In the age of super-wealthy and high-profile captains of industry (many from family dynasties), wives have become more forthright in claiming their due from corporations where they believe their part in a marriage has had material impact on a company or executives' success therein.

Viacom stalwart Sumner Redstone came away a whopping $3bn poorer after his wife of 52 years, Phyllis, divorced him – but Sumner fought to keep her hands off ownership of the company; however Lorna Wendt, ex-wife of GE Capital boss Gary, rejected her husband's offer of 10% of all joint assets and won $20m in property, cash and GE stock.
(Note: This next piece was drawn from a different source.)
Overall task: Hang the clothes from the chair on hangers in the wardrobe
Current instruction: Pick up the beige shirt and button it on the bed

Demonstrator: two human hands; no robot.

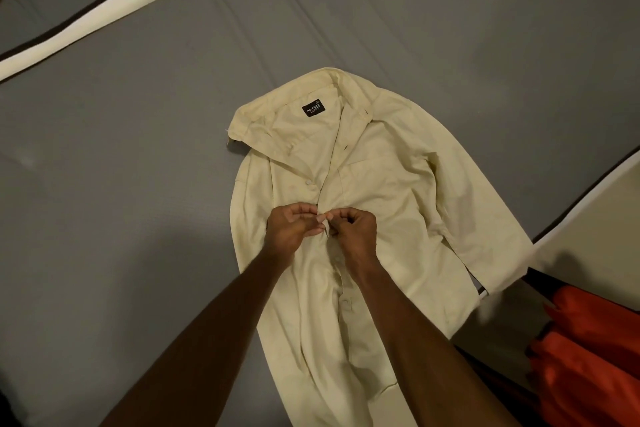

Lorna argued her contribution to Gary's success was worth exactly half of his fortune, detailing in court how it fell to her to organise relocating the family when his job moved, putting on lavish dinners for executives, and raising their children alone. "My case was never about the money – it was about implying I was a 10% participant in my partnership," she says.

If a spouse has been given a job within the family business, they could be likely to see it as fair that they receive some sort of financial or share-based reward in a pre-nuptial agreement.

William Zabel, principal with law firm Schulte, Roth & Zabel, has represented a string of high-profile divorce cases including two of America's most famous ex-wives, the former Mrs Jack Welch (Jane Beasley) and Nancy Friday, who was married to Time magazine's Editor-in-Chief, Norman Pearlstine. The latter had no pre-nup; the former had one but a 'time-out' clause Beasley had written into it rendered it void after a decade of marriage. Beasley later hired a private detective to uncover the extent of her husband's wealth, after he offered what she thought to be an unfair settlement.

Withers' Riches and Harper point to the cardinal rules of disclosure and fairness set up in pre-nuptial agreements as the clearest way through these landmines for wealthy UK business families, even more so in a marriage of foreigners.

In Europe ex-UK, 'marriage contracts' electing a certain type of marital property are commonplace, allowing wealthy families to choose upfront what assets apply to the marriage and what assets do not – leaving a spouse with little control over anything accrued during marriage. The contract is frequently only one page long and signed in front of a notary, rather than each individual having their own legal counsel present, and full financial disclosure is rare. Most advisers recommend drawing up the pre-nup with counsel from both countries of origin, should a divorce trigger a relocation of one party back home, possibly weakening the agreements.

As the record shows, settlements are rarely clear-cut–owing to the forgoing of the first rule of pre-nups, fairness to the spouse. "There is usually a lot of arguing and trying to escape certain clauses, and spouses frequently want recognition of their contribution to a business through a pre-nup," says Zabel.

However, he concurs, "this is often refused because of the perceived threat to family control over company holdings."